While I do have a fabulous local fish n chip shop to call up when I have that craving for crisply cooked seafood, I do also love making it at home with my no fail beer batter.
The first step is to prepare the fish and seafood by cutting it into similar size pieces – around the size of the prawns, if you are having them. Pat them dry and get all your utensils ready. I use a wok filled with a deep pool of extra light olive oil for frying, together with a Chinese frying basket, but a deep pot also does the trick. Have a plate lined with paper towel ready for draining the fish and put the oven on 100°C if you want to keep it warm.
Whisk up the beer batter, just before you are going to use it – 1 cup self-raising flour to 1 cup beer (or you can use soda water) and add a teaspoon of salt.
Heat the oil until it’s rippling. Lightly coat the seafood in the batter using your fingers, then gently drop into the oil, frying in batches until golden. It is important not to overcrowd the pan as this will reduce the temperature of the oil and you will get soggy fish n chips which is NOT good! Then fry away, turning as necessary, but don’t stir the oil too much, this too cools it down. Drain well and serve with lemon wedges and an assortment of sauces, like mayonnaise, tartare, seafood cocktail sauce, sweet chilli or even a chimmichurri.
If you are worried about the ‘messiness’ of frying fish, then oven-roasting it is for you. For whole fish, make sure they are well scaled, pat dry and cut a few incisions into the skin on each side. Fill the cavity with a sprinkle of lemon juice, sliced lemons or limes, spring onions and/or fresh herbs. Season, drizzle with olive oil and roast for 20-30 minutes for a whole trout or medium snapper size – 45 minutes or longer for a larger fish.

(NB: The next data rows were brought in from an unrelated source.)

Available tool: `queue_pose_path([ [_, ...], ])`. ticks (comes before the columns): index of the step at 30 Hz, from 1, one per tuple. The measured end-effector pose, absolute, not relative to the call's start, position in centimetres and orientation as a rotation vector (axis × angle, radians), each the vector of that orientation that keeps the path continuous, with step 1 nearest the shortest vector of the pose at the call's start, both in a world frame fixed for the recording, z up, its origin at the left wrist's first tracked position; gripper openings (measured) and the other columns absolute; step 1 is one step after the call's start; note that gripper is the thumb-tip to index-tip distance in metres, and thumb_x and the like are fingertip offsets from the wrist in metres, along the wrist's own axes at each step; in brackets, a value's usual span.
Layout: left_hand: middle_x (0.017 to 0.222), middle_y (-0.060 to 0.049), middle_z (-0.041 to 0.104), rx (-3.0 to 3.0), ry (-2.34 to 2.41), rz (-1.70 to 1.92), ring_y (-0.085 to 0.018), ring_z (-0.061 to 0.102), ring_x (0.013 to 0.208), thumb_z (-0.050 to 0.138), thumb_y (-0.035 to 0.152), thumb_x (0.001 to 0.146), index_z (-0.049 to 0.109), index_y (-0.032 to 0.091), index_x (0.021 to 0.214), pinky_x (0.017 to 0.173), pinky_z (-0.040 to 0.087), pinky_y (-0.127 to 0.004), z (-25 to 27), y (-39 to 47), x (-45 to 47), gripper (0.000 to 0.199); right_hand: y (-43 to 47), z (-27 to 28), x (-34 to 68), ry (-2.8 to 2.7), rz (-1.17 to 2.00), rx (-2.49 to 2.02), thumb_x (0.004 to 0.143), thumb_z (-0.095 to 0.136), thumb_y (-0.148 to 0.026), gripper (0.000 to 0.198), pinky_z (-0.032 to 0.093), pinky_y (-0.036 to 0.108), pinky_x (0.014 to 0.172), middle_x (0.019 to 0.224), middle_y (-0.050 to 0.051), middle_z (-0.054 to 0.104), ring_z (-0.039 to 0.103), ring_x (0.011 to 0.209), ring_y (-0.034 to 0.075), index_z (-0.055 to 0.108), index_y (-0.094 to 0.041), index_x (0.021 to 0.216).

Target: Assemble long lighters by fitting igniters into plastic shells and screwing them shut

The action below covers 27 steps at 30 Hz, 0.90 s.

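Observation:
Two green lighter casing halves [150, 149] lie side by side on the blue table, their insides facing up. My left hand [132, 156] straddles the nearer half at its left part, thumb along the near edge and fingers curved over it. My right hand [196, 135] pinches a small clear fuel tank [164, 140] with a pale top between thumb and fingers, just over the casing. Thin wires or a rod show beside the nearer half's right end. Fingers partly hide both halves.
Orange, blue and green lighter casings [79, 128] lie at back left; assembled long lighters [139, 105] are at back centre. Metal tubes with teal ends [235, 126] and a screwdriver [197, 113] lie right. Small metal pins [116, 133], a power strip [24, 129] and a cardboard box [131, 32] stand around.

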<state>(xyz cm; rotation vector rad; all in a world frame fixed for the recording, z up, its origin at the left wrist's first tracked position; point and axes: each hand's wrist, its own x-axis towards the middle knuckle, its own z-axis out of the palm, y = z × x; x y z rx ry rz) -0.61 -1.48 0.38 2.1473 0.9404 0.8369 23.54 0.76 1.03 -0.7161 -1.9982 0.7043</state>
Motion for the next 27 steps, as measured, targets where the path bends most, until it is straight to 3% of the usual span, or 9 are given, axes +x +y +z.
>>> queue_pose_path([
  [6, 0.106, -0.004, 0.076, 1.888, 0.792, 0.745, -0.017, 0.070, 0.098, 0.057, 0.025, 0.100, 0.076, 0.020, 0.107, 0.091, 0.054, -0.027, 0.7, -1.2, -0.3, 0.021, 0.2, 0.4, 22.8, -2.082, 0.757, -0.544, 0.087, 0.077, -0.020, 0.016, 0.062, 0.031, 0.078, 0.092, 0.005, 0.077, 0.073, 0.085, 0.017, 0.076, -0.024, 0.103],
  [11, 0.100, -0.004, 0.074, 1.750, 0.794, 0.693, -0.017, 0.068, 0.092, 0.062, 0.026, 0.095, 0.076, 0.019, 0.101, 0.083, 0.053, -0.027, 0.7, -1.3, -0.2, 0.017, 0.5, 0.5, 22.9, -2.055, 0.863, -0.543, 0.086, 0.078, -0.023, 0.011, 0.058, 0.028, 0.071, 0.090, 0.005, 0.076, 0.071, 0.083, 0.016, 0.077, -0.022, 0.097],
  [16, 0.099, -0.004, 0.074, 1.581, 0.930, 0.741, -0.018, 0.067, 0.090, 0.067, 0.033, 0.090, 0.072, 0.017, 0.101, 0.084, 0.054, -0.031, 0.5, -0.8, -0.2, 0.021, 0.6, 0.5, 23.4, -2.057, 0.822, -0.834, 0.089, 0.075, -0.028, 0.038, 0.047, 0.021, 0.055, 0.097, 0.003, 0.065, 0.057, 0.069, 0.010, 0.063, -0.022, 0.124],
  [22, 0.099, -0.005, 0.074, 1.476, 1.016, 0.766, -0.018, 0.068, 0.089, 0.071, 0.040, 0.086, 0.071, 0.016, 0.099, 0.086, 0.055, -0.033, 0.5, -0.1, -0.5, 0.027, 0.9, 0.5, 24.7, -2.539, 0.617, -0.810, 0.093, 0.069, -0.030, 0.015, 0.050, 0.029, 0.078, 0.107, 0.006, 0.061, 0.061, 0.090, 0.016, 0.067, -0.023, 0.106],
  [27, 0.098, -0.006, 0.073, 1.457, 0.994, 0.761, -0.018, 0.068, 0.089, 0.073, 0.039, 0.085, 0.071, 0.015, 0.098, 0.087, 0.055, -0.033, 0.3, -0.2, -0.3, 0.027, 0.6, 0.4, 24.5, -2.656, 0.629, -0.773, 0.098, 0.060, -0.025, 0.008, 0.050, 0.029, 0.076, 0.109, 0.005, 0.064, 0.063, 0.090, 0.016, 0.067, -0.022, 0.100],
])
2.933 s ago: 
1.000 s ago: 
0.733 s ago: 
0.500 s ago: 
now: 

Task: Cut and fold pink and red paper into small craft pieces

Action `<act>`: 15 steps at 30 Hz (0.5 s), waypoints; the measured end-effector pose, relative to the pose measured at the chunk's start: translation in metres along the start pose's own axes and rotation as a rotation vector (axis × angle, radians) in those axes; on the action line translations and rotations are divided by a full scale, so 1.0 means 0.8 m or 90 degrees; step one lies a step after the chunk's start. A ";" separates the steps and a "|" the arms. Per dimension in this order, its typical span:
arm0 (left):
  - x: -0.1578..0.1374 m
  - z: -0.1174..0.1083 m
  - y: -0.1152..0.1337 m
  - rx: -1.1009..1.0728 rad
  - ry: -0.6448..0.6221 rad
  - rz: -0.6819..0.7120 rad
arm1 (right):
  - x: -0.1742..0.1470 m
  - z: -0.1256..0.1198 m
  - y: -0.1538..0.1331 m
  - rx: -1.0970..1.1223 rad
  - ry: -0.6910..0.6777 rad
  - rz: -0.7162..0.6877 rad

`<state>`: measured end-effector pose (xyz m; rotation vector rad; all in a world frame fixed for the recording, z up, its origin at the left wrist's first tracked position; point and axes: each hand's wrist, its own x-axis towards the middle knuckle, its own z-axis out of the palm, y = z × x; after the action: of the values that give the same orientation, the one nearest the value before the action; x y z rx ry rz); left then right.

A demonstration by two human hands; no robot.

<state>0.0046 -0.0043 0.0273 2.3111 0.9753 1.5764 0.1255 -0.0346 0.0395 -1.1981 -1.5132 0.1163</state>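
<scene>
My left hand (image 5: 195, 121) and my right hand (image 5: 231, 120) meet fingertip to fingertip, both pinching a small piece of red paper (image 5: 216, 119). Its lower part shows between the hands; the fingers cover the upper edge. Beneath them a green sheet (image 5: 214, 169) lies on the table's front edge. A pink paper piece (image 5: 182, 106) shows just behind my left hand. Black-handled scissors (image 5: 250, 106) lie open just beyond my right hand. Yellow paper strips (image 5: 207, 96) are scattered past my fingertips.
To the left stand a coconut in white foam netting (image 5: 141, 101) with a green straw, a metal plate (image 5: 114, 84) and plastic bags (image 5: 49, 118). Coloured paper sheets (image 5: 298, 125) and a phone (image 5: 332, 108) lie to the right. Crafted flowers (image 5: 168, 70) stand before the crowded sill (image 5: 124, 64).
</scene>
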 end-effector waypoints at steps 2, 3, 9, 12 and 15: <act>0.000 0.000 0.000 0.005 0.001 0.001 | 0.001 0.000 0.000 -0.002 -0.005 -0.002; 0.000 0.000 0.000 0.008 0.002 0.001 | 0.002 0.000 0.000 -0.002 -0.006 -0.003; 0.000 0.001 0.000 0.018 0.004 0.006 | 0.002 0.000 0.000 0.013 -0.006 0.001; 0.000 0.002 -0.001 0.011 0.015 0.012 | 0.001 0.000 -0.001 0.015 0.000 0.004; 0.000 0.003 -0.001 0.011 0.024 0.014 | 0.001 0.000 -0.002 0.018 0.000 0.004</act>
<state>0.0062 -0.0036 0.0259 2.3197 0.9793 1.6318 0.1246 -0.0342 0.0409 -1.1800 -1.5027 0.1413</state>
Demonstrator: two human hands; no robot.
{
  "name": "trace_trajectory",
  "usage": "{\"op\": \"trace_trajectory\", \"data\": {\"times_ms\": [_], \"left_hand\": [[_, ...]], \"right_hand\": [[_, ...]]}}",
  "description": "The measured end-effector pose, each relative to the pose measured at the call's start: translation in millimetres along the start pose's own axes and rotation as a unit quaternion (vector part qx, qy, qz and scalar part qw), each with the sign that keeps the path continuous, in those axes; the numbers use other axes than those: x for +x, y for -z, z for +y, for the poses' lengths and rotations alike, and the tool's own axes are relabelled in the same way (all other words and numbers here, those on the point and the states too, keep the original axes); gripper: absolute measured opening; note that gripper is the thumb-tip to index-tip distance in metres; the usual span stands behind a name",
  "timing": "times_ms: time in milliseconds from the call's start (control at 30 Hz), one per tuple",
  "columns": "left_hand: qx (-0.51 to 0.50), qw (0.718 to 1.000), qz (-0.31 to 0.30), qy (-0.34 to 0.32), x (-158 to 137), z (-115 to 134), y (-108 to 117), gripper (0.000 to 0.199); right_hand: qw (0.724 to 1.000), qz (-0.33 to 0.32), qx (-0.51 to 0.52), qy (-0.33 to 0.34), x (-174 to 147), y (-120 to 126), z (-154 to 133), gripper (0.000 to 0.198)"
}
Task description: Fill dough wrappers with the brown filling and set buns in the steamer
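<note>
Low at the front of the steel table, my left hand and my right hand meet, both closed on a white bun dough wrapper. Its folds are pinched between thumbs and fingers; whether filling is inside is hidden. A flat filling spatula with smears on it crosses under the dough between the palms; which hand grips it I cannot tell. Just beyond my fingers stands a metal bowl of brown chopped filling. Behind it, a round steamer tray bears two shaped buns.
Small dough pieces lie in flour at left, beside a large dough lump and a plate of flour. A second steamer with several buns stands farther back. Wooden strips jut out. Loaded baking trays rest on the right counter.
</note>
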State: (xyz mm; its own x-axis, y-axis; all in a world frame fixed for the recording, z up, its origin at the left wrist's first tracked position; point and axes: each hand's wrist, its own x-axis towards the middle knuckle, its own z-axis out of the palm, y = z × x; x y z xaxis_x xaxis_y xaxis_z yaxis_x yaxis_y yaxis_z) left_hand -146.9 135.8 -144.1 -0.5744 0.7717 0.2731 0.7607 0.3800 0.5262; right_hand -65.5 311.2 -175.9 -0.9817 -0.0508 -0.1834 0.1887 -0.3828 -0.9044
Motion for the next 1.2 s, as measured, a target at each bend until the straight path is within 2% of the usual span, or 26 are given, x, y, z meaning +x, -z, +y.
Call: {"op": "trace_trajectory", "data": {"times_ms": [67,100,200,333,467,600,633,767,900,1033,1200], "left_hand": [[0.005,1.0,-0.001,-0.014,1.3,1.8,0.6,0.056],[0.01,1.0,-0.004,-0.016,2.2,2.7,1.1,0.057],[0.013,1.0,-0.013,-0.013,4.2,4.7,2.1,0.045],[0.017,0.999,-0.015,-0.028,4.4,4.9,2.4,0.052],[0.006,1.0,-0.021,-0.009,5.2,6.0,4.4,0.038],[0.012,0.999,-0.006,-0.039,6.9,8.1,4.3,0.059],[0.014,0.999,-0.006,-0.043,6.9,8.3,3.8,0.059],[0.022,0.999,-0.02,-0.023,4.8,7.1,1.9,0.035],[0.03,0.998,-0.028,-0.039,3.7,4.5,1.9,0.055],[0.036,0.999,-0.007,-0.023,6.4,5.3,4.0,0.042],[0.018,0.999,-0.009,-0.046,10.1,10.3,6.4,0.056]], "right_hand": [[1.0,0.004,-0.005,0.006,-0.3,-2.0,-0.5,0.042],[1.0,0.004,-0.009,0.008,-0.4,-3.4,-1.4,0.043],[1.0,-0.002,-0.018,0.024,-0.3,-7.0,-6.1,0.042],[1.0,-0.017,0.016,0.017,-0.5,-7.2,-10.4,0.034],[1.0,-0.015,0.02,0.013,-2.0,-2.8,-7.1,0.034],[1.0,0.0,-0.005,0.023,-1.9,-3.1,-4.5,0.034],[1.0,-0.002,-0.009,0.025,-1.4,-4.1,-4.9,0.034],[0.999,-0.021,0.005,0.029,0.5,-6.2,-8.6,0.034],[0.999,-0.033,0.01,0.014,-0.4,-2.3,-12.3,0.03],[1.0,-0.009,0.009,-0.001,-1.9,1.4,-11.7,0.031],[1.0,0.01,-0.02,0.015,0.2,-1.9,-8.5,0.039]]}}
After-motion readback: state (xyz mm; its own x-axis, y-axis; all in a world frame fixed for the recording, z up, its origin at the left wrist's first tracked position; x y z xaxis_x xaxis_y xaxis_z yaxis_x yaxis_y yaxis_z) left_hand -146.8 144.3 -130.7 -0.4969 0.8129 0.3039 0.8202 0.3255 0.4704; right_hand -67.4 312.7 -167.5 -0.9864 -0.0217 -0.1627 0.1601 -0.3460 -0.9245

Use a fork to check if the fish is cooked right down to the bone, flaking easily. Again, if you are going for medium rare then less cooking time is needed.
Once the fish is roasted, I usually drizzle with olive oil mixed with aromatics – capers, spring onions, mustard for a European flavour; ginger, garlic, chilli, sesame, coriander for an Asian twist; chermoula for Moroccan; basil pesto for Italian…etc.
Garnish with a bundle of herbs and it’s a beautiful thing!
(And a last tip…if the smell of cooked fish in the house puts you off…then just burn one of those smelly candles, open the windows and sit back and enjoy your delicious fish dinner!)